Exercise: In the records below, which lines include "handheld"? Copy them.

━━━━━━━━━━━━━━━━━━━━━━━━━━━━━━

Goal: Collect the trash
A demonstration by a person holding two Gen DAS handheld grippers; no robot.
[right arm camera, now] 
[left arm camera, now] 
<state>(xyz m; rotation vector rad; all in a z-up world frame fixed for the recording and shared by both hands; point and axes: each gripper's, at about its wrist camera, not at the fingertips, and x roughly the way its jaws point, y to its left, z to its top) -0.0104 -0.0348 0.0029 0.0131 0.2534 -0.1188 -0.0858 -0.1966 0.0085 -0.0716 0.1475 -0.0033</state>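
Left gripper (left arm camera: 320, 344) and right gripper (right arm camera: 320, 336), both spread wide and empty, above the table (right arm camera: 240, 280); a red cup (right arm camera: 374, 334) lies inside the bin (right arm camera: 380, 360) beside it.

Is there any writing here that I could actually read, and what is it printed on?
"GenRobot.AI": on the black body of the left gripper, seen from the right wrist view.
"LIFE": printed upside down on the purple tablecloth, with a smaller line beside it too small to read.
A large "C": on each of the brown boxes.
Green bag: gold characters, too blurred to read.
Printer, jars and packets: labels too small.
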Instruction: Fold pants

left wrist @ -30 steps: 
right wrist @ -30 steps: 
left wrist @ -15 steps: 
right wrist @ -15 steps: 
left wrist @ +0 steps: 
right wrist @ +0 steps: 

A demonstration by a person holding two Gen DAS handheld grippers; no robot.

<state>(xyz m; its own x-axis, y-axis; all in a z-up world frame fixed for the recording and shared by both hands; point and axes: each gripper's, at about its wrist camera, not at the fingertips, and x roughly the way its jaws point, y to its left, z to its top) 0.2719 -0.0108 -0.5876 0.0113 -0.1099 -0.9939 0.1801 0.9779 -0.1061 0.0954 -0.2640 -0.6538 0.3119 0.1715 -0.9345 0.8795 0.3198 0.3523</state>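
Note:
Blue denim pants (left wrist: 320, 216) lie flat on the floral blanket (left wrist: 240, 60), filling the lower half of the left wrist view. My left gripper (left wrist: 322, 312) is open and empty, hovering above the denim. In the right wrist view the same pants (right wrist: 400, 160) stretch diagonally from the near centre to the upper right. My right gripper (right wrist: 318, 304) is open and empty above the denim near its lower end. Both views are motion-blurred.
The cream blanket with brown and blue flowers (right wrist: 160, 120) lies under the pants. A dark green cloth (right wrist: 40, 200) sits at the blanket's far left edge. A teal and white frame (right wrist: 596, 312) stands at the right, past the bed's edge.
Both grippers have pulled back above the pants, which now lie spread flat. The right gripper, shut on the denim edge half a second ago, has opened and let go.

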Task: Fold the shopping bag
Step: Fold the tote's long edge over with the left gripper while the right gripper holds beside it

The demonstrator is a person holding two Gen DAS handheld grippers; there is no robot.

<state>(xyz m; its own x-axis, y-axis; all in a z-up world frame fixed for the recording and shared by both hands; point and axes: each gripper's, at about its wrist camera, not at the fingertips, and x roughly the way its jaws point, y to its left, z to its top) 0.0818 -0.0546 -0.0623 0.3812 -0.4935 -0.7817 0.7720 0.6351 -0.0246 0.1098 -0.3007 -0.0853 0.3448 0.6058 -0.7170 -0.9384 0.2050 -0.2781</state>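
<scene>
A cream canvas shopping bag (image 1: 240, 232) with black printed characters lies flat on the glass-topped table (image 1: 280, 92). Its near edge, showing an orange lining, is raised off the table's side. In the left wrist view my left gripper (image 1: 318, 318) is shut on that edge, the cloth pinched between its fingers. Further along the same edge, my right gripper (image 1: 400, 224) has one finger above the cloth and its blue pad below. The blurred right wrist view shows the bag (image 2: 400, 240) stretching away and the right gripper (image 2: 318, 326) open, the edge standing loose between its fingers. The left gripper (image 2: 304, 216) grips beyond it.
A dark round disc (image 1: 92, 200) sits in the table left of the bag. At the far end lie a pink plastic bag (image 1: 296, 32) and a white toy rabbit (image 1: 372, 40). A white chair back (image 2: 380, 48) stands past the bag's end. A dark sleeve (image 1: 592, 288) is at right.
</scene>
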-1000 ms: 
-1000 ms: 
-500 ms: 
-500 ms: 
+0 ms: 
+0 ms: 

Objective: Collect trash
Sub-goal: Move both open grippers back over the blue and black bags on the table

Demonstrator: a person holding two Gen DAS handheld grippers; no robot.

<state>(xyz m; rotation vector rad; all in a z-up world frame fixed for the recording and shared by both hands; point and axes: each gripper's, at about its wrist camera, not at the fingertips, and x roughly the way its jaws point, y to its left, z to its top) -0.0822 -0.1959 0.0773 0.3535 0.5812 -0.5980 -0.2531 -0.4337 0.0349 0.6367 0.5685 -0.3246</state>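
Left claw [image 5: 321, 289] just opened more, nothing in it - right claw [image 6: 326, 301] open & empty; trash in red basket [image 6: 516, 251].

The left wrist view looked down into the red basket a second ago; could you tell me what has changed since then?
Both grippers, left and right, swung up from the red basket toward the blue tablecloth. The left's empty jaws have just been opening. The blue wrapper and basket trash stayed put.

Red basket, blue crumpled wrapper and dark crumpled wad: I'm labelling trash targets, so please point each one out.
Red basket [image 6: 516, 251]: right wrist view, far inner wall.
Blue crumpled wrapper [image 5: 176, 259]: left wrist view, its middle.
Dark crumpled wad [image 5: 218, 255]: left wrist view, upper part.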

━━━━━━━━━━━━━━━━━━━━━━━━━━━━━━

Exercise response:
A demonstration by a person holding two Gen DAS handheld grippers; no robot.
A demonstration by a person holding two Gen DAS handheld grippers; no robot.
The demonstrator is a person holding two Gen DAS handheld grippers; there is no robot.
Demonstrator: a person holding two Gen DAS handheld grippers; no robot.

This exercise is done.